Other times it's been through the speakers of my stereo. There's nothing odd about Him using the phone."
"Will you tell me what happened?"
"Of course. I was at home, alone as usual, when the phone rang, or seemed to. I picked it up and He was on the other end."
"How did you know it was Him?"
She smiled at him, and for the first time he noticed that behind all that severity, she was actually very pretty. "Do you mean did He say, "Hello, Andrea, this is God"? No, of course not. He doesn't need to. He's in my head. I know that now, so when it happens I just accept it."
"Okay. So what did He say?"
"He said that He had a task for me. He said that He wanted me to go to the opening of the exhibition on Saturday. There would be a purpose to it, He said. I would be His witness."
"What did you say?"
"Don't be daft, inspector. You listen to God, you don't talk to Him."
"Sorry. So you went to the opening ceremony?"
"Of course."
"How did you get in without a ticket?"
"I'd been there before. The security people all knew me. I just waved and went in."
"We saw you on the videotapes. You looked apprehensive."
"I was. For all I knew, we were all going to be smitten with thunderbolts."
"When it happened, when the picture went up, were you surprised?"
She gave him that smile again, this time with her eyes as well as her mouth. "Inspector Steele, I suppose I was the only person in that room who wasn't."
"But you did not do anything to set off that device and you did not create and plant it?"
"No, I did not. As I told you, this time I was only a witness. I suppose I was such an awful instrument against the Baptists that God felt He couldn't trust me again."
Steele grinned back at her; for a few seconds they simply looked at each other, saying nothing.
"Is that it?" asked Broadley, eventually. "Because if it is…"
Andrea Strachan turned to look at him. Steele thought of a butterfly, emerged from its chrysalis. "I know, Adam," she said. "You don't have to say it. You'd like me to stay with you for a few more weeks."
The young clinician looked almost grateful. "I'd hope it won't be weeks, but yes, I would like you to spend some time with me."
"If you wish. I know better than to argue anyway. You're as persuasive as the inspector here. Can you fetch my medication and some clothes from my place?"
"We've got medication here, but I'll have a nurse get some clothes for you. Come on, I'll find you a room."

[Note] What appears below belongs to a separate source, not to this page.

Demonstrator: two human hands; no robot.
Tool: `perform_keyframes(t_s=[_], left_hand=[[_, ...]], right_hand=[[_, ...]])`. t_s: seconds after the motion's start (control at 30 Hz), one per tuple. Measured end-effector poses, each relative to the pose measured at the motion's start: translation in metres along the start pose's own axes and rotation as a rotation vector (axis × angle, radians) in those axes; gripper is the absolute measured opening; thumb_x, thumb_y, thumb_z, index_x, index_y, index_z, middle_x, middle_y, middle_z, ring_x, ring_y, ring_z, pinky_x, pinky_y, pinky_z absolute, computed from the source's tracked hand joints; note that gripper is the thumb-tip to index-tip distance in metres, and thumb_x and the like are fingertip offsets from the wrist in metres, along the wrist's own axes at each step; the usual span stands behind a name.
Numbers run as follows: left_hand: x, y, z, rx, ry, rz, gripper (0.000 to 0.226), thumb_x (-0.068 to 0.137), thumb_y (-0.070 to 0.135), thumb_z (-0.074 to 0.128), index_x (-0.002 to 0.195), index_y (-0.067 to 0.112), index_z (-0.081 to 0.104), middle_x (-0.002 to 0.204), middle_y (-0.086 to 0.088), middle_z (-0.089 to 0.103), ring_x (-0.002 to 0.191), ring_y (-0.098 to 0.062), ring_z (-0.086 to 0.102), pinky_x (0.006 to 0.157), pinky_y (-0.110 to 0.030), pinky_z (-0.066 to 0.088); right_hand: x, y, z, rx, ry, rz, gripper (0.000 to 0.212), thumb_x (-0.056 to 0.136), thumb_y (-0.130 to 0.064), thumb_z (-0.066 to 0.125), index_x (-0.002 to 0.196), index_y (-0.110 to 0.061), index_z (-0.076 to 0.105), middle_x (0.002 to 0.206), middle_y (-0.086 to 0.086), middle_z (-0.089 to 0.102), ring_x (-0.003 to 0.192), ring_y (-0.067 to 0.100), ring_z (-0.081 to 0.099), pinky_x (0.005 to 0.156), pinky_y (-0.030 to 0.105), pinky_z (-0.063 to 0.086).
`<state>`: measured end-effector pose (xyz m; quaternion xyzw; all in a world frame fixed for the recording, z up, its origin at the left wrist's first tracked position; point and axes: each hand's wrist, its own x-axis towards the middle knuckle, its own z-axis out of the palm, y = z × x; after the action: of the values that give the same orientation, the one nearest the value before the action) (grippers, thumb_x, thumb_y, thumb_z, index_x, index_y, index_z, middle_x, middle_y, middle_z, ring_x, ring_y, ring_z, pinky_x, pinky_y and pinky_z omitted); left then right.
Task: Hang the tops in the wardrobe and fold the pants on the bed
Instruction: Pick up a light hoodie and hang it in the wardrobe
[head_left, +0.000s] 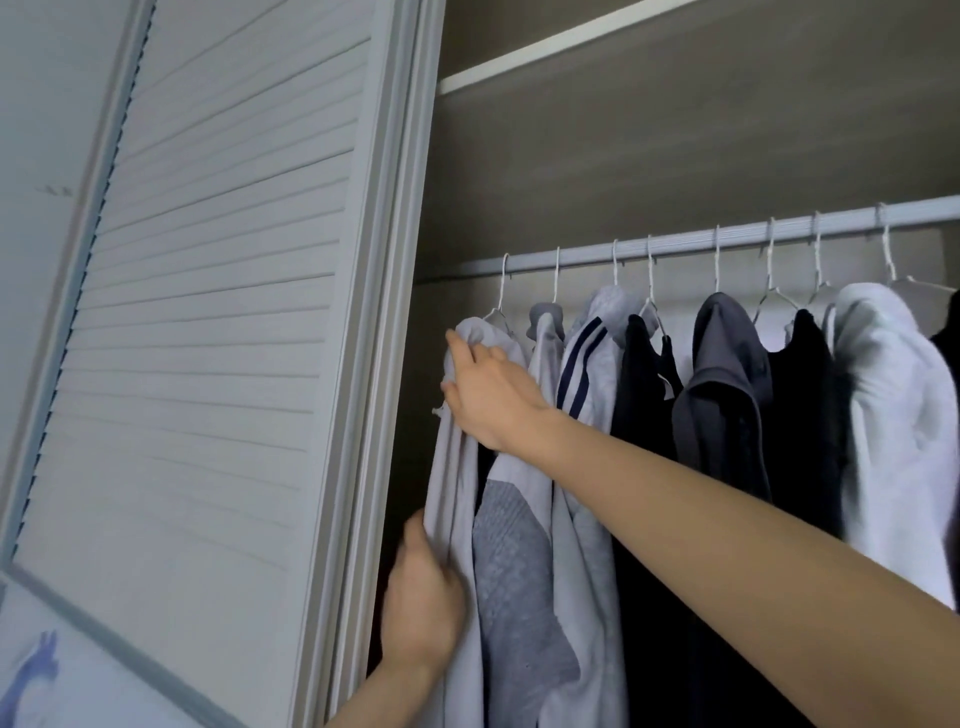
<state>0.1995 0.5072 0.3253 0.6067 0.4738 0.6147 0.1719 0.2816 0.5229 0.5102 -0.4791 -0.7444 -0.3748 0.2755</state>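
Both hands on grey top (457, 467) — L fingers (415, 525) pinching, R fingers (462, 348) spread; louvred door (218, 312) adjacent.

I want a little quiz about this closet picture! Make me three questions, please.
1. True or false: the right hand rests on the shoulder of the leftmost light grey top.
2. What does the left hand grip? A) a hanger B) the light grey top's side C) the louvred door
3. Fill in: the white hangers hook over the wardrobe ____.

Key: 1 true; 2 B; 3 rail.
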Motion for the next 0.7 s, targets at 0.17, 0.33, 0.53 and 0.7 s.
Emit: perform_keyframes(t_s=[0.17, 0.33, 0.53, 0.7], left_hand=[[-0.034, -0.005, -0.010, 0.079, -0.080, 0.018, 0.061, 0.092, -0.001, 0.048, 0.149, 0.011, 0.029, 0.138, -0.009, 0.053, 0.123, -0.024, 0.053, 0.102, -0.031, 0.042], [-0.100, -0.009, -0.039, 0.257, -0.142, 0.056, 0.063, 0.091, -0.001, 0.043, 0.148, 0.021, 0.028, 0.145, -0.001, 0.046, 0.124, -0.017, 0.049, 0.092, -0.022, 0.039], [-0.203, -0.012, -0.091, 0.369, -0.069, 0.081, 0.055, 0.090, 0.000, 0.045, 0.139, 0.023, 0.037, 0.124, 0.006, 0.057, 0.114, -0.012, 0.052, 0.089, -0.025, 0.040], [-0.298, -0.031, -0.134, 0.470, -0.033, -0.019, 0.038, 0.092, 0.010, 0.050, 0.126, 0.027, 0.047, 0.102, 0.014, 0.062, 0.090, -0.001, 0.058, 0.073, -0.018, 0.044]], right_hand=[[-0.053, -0.009, -0.022, 0.036, 0.110, -0.064, 0.046, 0.099, -0.027, 0.038, 0.140, -0.008, 0.033, 0.132, 0.014, 0.051, 0.120, 0.028, 0.047, 0.099, 0.040, 0.043], [-0.129, -0.034, -0.046, 0.248, 0.142, 0.011, 0.043, 0.099, -0.027, 0.040, 0.138, -0.009, 0.036, 0.129, 0.009, 0.052, 0.118, 0.024, 0.048, 0.096, 0.037, 0.044], [-0.234, -0.092, -0.059, 0.541, 0.064, 0.025, 0.039, 0.099, -0.025, 0.042, 0.135, -0.010, 0.040, 0.126, 0.011, 0.055, 0.115, 0.025, 0.051, 0.089, 0.037, 0.048], [-0.330, -0.147, -0.051, 0.739, -0.072, 0.002, 0.041, 0.098, -0.028, 0.041, 0.135, -0.011, 0.040, 0.123, 0.010, 0.057, 0.115, 0.025, 0.050, 0.088, 0.036, 0.045]])
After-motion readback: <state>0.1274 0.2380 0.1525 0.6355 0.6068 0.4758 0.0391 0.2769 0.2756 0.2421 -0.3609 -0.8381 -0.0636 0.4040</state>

She stood, and the detectives followed suit. Just as she was leaving the room, Steele called out to her. "Andrea, just one more thing." She stopped and looked back. "After God had finished speaking to you last Friday, what happened?"
"What do you mean?"
"How did the call end?"
"He said what He had to say, and then He was gone."
"What did you hear after that?"
"A dialling tone, that was all."
"Mmm," Steele mused. "In that case didn't it strike you as odd that God should hang up His phone?"
She left them with a shade of doubt in her eyes, for the first time since they had met.
"Stevie," Maggie Rose exclaimed as the door closed, 'that was most impressive; a master class in interviewing. Well done."
He blinked and looked at her as if he had heard not a word she had said. "Sorry?"
"Ah, never mind. What do you think?"
"You're the boss. What's your take?"
"She probably did it, but we have no witnesses to her planting the device or igniting it. We could maybe search her home under warrant and find something that could have been the triggering device, but we'd still be a mile short of making a case. As it is she's under psychiatric care again, so she's no risk. Do you agree?"
Steele scratched his chin. "Remember what we were saying yesterday about things being too easy?" he asked her. "Well this is. I'm sorry but I just don't think she did it. I am quite sure she had a phone call on Friday, and I'm even more certain that it wasn't from God. Andrea's been handed to us on a plate by some clever bastard who doesn't want us to take this investigation any further. If you want me to buy that, you're going to have to order me. But even then, I don't think I can."
Rose smiled. "Are you sure you haven't just fallen in love?" "Maybe I have, but that's got nothing to do with it. I can still spot a set-up when I see one."